The answer must be an exact copy of the listing below.
──────── GIVEN MATERIAL
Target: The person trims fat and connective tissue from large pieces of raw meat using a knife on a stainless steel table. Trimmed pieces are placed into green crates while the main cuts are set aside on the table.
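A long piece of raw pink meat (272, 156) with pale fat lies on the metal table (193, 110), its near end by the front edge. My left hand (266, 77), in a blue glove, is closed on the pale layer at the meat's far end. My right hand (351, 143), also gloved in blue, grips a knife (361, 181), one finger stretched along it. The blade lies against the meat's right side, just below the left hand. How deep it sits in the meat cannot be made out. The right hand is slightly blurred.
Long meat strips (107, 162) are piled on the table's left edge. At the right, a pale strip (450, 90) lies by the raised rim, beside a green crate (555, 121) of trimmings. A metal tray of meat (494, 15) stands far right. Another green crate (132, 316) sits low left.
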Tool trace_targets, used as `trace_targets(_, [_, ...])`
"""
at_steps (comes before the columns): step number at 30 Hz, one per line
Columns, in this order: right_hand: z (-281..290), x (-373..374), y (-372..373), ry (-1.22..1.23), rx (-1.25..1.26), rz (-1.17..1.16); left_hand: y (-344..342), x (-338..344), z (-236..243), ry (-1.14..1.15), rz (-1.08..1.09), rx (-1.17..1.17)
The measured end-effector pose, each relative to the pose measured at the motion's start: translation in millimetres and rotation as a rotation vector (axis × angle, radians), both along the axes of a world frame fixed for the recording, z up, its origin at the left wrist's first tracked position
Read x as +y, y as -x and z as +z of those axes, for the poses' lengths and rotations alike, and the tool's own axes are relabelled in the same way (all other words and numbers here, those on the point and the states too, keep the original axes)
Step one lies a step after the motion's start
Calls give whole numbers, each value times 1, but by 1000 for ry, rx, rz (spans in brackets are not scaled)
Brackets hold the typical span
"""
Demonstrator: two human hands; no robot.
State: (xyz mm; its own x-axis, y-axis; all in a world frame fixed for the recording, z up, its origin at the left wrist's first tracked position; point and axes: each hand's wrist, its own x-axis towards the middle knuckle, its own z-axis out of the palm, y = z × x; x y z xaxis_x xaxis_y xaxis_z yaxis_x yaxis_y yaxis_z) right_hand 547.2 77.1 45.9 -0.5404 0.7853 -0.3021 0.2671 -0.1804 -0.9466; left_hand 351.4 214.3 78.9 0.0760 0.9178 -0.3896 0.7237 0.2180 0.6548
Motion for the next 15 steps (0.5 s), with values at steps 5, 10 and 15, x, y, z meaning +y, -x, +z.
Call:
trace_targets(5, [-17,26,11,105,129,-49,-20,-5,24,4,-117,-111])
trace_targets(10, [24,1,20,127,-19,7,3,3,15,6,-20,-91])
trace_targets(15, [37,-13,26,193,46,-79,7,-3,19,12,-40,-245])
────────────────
▸ **ANSWER TO THE EXERCISE**
Target: The person trims fat and connective tissue from large pieces of raw meat using a knife on a stainless steel table. Trimmed pieces are placed into green crates while the main cuts are set aside on the table.
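A long piece of raw pink meat (272, 156) with pale fat lies on the metal table (193, 110), its near end by the front edge. My left hand (266, 77), in a blue glove, is closed on the pale layer at the meat's far end. My right hand (351, 143), also gloved in blue, grips a knife (361, 181), one finger stretched along it. The blade lies against the meat's right side, just below the left hand. How deep it sits in the meat cannot be made out. The right hand is slightly blurred.
Long meat strips (107, 162) are piled on the table's left edge. At the right, a pale strip (450, 90) lies by the raised rim, beside a green crate (555, 121) of trimmings. A metal tray of meat (494, 15) stands far right. Another green crate (132, 316) sits low left.
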Tool trace_targets, used as `trace_targets(_, [_, ...])`
"""
at_steps (comes before the columns): step number at 30 Hz, one per line
Columns, in this order: right_hand: z (-281..290), x (-373..374), y (-372..373), ry (-1.22..1.23), rx (-1.25..1.26), rz (-1.17..1.16); left_hand: y (-344..342), x (-338..344), z (-236..243), ry (-1.14..1.15), rz (-1.08..1.09), rx (-1.17..1.17)
The measured end-effector pose, each relative to the pose measured at the motion's start: translation in millimetres and rotation as a rotation vector (axis × angle, radians), both along the axes of a world frame fixed for the recording, z up, its origin at the left wrist's first tracked position
Read x as +y, y as -x and z as +z of those axes, for the poses' lengths and rotations alike, and the tool's own axes are relabelled in the same way (all other words and numbers here, those on the point and the states too, keep the original axes)
Step one lies a step after the motion's start
Calls give whole numbers, each value times 1, but by 1000 for ry, rx, rz (spans in brackets are not scaled)
Brackets hold the typical span
"""
Demonstrator: two human hands; no robot.
State: (xyz mm; its own x-axis, y-axis; all in a world frame fixed for the recording, z up, its origin at the left wrist's first tracked position; point and axes: each hand's wrist, its own x-axis towards the middle knuckle, its own z-axis out of the palm, y = z × x; x y z xaxis_x xaxis_y xaxis_z yaxis_x yaxis_y yaxis_z) right_hand 547.2 77.1 45.9 -0.5404 0.7853 -0.3021 0.2671 -0.1804 -0.9466; left_hand 351.4 214.3 78.9 0.0760 0.9178 -0.3896 0.7237 0.2180 0.6548
Motion for the next 15 steps (0.5 s), with values at steps 5, 10 and 15, x, y, z meaning +y, -x, +z.
Call:
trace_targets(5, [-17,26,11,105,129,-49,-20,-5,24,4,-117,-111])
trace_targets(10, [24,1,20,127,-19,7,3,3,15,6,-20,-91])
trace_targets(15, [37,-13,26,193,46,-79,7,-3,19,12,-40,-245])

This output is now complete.